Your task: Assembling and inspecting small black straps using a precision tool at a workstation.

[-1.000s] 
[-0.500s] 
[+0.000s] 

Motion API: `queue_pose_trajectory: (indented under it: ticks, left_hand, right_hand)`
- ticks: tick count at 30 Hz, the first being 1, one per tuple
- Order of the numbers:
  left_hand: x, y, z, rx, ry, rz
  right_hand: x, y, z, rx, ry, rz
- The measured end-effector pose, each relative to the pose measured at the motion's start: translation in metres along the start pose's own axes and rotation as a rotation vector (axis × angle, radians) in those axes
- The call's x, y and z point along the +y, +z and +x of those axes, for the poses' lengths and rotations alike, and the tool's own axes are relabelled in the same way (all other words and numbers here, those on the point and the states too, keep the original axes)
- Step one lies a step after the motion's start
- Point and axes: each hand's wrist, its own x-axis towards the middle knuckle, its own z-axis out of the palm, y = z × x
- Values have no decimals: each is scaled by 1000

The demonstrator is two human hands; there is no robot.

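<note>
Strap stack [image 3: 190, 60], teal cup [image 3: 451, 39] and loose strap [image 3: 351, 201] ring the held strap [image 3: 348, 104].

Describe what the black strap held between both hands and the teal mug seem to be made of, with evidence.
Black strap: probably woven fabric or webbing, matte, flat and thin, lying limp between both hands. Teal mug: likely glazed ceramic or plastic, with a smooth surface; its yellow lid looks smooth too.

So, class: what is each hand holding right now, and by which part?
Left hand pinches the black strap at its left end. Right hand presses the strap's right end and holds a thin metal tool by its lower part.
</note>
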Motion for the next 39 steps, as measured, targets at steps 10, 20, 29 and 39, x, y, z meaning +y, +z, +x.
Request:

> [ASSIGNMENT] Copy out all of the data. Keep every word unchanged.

> [FINAL ANSWER]
Your task: Assembling and inspecting small black straps using a precision tool at a workstation.

[-1.000s] 
[-0.500s] 
[+0.000s] 

Motion API: `queue_pose_trajectory: (indented under it: ticks, left_hand, right_hand)`
- ticks: tick count at 30 Hz, the first being 1, one per tuple
- Order of the numbers:
  left_hand: x, y, z, rx, ry, rz
  right_hand: x, y, z, rx, ry, rz
- The measured end-effector pose, each relative to the pose measured at the motion's start: translation in metres along the start pose's own axes and rotation as a rotation vector (axis × angle, radians) in those axes
- The call's x, y and z point along the +y, +z and +x of those axes, for the poses' lengths and rotations alike, and the tool's own axes are relabelled in the same way (all other words and numbers here, those on the point and the states too, keep the original axes)
- Step one lies a step after the motion's start
- Point and axes: each hand's wrist, its own x-axis towards the middle knuckle, its own z-axis out of the palm, y = z × x
- Values have no decimals: each is scaled by 1000

The demonstrator is two human hands; there is no robot.

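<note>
Strap stack [image 3: 190, 60], teal cup [image 3: 451, 39] and loose strap [image 3: 351, 201] ring the held strap [image 3: 348, 104].

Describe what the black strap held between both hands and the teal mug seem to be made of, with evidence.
Black strap: probably woven fabric or webbing, matte, flat and thin, lying limp between both hands. Teal mug: likely glazed ceramic or plastic, with a smooth surface; its yellow lid looks smooth too.

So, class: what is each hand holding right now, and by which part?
Left hand pinches the black strap at its left end. Right hand presses the strap's right end and holds a thin metal tool by its lower part.
</note>
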Motion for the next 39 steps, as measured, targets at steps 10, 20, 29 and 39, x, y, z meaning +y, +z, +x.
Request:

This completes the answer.